Aún había otro problema: qué hacer con nuestro equipaje. Étienne y Françoise también tenían una solución para eso. Por lo visto, la noche anterior, mientras yo me dedicaba a fumar marihuana, ellos habían hecho muchos planes. Me lo explicaron más tarde, sentados en los bajíos, mientras la marea acumulaba arena en torno a nuestros pies.
—Las mochilas no constituirán un problema, Richard —dijo Françoise—. Nos ayudarán a nadar.
—¿Sí? ¿Cómo? —pregunté, enarcando las cejas.
—Tenemos que conseguir unas bolsas de plástico —intervino Étienne—. Con ellas envolveremos las mochilas para que no les entre agua. Las bolsas retendrán el aire, y nos ayudarán a flotar.
—Ajá. ¿Y de verdad crees que funcionará?
—Sí —contestó Étienne, encogiéndose de hombros—. Lo he visto en la tele.
—¿En la tele?
—En un episodio de El equipo A.
—¿El equipo A? ¡Genial! Entonces seguro que saldrá bien.
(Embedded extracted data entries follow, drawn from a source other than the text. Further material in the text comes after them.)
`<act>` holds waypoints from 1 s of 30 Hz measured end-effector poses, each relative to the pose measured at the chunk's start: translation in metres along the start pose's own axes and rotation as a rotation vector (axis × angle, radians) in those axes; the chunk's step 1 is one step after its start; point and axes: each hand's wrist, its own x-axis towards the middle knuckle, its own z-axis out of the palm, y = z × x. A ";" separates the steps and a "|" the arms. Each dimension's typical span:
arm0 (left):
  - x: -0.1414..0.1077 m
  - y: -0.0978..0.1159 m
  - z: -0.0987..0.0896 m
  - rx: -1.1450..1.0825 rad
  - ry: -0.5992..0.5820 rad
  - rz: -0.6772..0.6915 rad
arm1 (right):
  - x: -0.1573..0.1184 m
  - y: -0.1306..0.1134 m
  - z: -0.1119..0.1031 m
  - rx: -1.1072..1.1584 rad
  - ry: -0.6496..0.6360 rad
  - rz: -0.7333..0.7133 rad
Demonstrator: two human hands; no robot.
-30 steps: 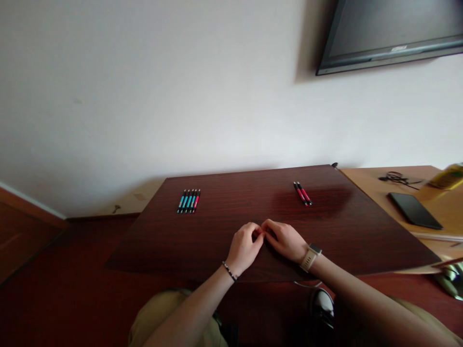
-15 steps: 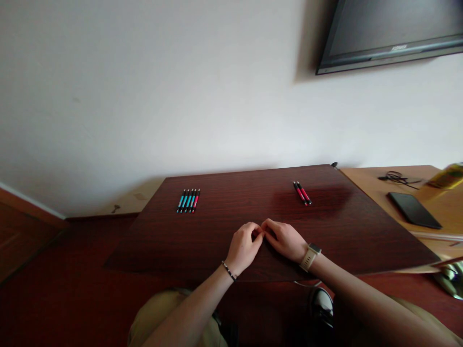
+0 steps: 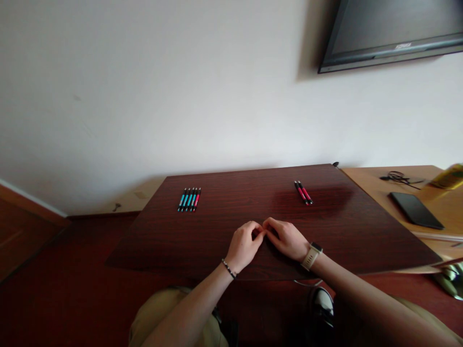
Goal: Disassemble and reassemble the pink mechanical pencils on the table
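Observation:
My left hand rests over the near part of the dark wooden table, thumb and fingers curled together in a pinch. My right hand is curled the same way, and the fingertips of both hands meet. I see nothing held in either one. Beyond them to the left lies a neat row of several blue pens with a pink pen at its right end. Two pink pens lie side by side farther back on the right.
On the right, a lighter wooden desk adjoins the table, bearing a black phone, a coiled black cable and a yellow object. A television hangs on the white wall behind.
The view has shifted very slightly. My hands stay together in the same pose, and the pens lie as before.

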 end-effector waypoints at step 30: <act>0.019 -0.114 -0.170 0.918 0.262 -0.500 | -0.008 -0.012 0.001 -0.107 -0.088 -0.021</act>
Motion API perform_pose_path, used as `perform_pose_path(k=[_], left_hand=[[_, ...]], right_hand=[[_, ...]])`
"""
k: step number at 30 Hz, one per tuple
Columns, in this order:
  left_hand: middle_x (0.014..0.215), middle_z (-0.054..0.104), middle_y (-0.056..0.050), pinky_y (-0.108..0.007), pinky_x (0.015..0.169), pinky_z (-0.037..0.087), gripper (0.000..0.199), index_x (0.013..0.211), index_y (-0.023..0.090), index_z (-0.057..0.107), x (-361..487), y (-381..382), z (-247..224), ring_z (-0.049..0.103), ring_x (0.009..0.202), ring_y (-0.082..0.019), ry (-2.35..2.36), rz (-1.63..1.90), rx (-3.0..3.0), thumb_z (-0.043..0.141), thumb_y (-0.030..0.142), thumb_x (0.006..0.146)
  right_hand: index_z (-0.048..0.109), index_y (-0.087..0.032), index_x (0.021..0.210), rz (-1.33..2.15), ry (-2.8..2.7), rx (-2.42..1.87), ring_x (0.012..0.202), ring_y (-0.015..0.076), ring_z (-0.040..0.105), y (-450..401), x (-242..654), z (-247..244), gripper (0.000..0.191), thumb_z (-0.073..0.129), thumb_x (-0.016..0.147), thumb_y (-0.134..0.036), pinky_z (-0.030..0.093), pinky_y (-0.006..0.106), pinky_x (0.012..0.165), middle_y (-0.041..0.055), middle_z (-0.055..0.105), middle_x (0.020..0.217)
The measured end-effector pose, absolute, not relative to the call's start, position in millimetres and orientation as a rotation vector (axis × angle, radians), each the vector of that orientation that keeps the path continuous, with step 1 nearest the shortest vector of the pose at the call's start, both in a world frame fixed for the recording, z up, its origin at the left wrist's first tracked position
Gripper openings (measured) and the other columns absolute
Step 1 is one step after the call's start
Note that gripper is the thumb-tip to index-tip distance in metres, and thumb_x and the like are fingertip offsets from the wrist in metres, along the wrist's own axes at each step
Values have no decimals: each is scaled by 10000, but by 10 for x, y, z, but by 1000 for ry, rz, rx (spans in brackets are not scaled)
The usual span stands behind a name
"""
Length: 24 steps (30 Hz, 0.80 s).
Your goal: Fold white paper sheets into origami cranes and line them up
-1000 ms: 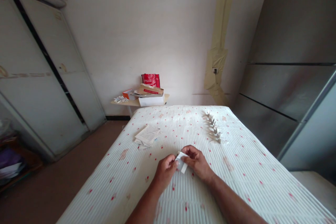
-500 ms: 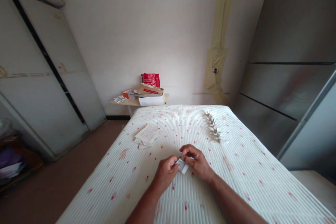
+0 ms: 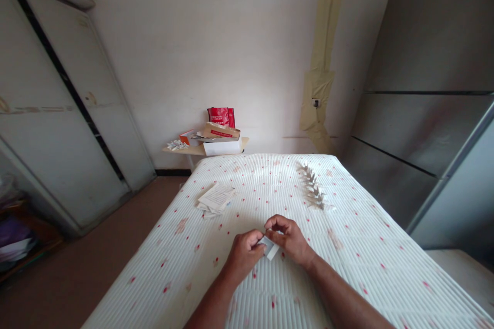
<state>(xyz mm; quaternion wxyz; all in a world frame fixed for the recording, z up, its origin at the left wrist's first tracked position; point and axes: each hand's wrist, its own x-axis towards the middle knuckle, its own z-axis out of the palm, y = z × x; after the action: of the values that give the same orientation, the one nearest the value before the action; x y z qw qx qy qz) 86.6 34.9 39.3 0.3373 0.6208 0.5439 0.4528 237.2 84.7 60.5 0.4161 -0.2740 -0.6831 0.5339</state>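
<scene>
A small folded piece of white paper (image 3: 271, 250) is held between both hands above the bed's near middle. My left hand (image 3: 245, 254) pinches its left edge with thumb and fingers. On the other side, my right hand (image 3: 289, 239) grips its upper right part, fingers curled over the top. Beyond them to the left lies a stack of printed paper sheets (image 3: 216, 198). A row of several folded paper pieces (image 3: 314, 187) with pointed tips stands at the right.
The bed's striped, dotted cover (image 3: 185, 277) fills the foreground. Behind it at left, a small table (image 3: 196, 151) bears a red bag (image 3: 221, 117), boxes and white folded pieces. Grey cabinets (image 3: 65, 108) stand left; a large grey appliance (image 3: 417, 113) stands right.
The folded paper has tilted slightly, and its lower white strip shows a little more to the right. Both hands keep their hold with small finger shifts.
</scene>
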Motion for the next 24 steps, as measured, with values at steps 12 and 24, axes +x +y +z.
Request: perform_pose_path(k=[12, 24], left_hand=[[569, 605, -5, -208, 534, 354, 111, 607, 133, 559, 869, 338, 525, 500, 535, -109, 1266, 1230, 1261, 544, 242, 621], [491, 477, 50, -178, 413, 256, 305, 793, 126, 576, 853, 340, 503, 397, 429, -64, 1184, 1171, 1175, 581, 404, 667]], right_hand=[[549, -172, 672, 1411, -1344, -728, 538, 95, 455, 901, 2368, 643, 144, 648, 653, -274, 349, 206, 501, -29, 531, 600], [538, -184, 696, 1323, -1382, -725, 549, 98, 461, 869, 2284, 531, 153, 622, 690, -312, 367, 213, 523, -36, 523, 613]])
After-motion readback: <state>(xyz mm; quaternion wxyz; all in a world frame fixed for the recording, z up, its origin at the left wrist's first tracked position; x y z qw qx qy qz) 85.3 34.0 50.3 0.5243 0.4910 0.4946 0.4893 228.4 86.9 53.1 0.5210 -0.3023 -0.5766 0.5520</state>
Me eché hacia atrás, apoyando los codos en la arena.
—Creo que has sido muy afortunado al dar con nosotros, Richard —dijo Étienne entre risas—. Estoy convencido de que solo jamás habrías llegado a esa playa.
—Sí —convino Françoise—, pero nosotros también tuvimos suerte al dar con él.
—Oh, desde luego. Sin su mapa nunca nos habríamos enterado de la existencia de esa playa.
Françoise frunció el entrecejo y, después, me sonrió.
—En cualquier caso, ha sido una suerte conocerlo, Étienne —insistió.
Le devolví la sonrisa, y al hacerlo caí en la cuenta de que mi malhumor de la mañana había desaparecido.
—A todos nos ha bendecido la fortuna —dije, absolutamente feliz.
Étienne asintió con la cabeza.
—Sí. Eso es.
Permanecimos unos minutos en silencio, disfrutando de nuestra buena suerte. Después me puse de pie dando palmadas.
—Bien. ¿Qué os parece si nadamos un rato? Nos servirá de entrenamiento.
—Buena idea, Richard —contestó Étienne, levantándose también—, vamos, Françoise.
—Me quedaré tomando el sol —dijo Françoise con gesto enfurruñado—. Desde aquí comprobaré si estáis en forma. A ver cuál de los dos llega más lejos…
De pronto me asaltó una duda. Observé a Françoise, tratando de discernir si había alguna intención oculta en sus palabras. Ella miraba a Étienne dirigirse hacia el mar; sus ojos no sugerían nada más.
«Meras ilusiones —me dije—. Eso es todo».
Pero no me sentí conforme. Cuando eché a andar tras Étienne no pude evitar imaginarme que Françoise estaba pendiente de mí. Y la duda ganó cuerpo antes de que el agua alcanzara la profundidad suficiente para nadar. De modo que miré hacia atrás. Françoise se había ido a donde la arena estaba seca y descansaba boca abajo.
En efecto, no habían sido más que imaginaciones mías.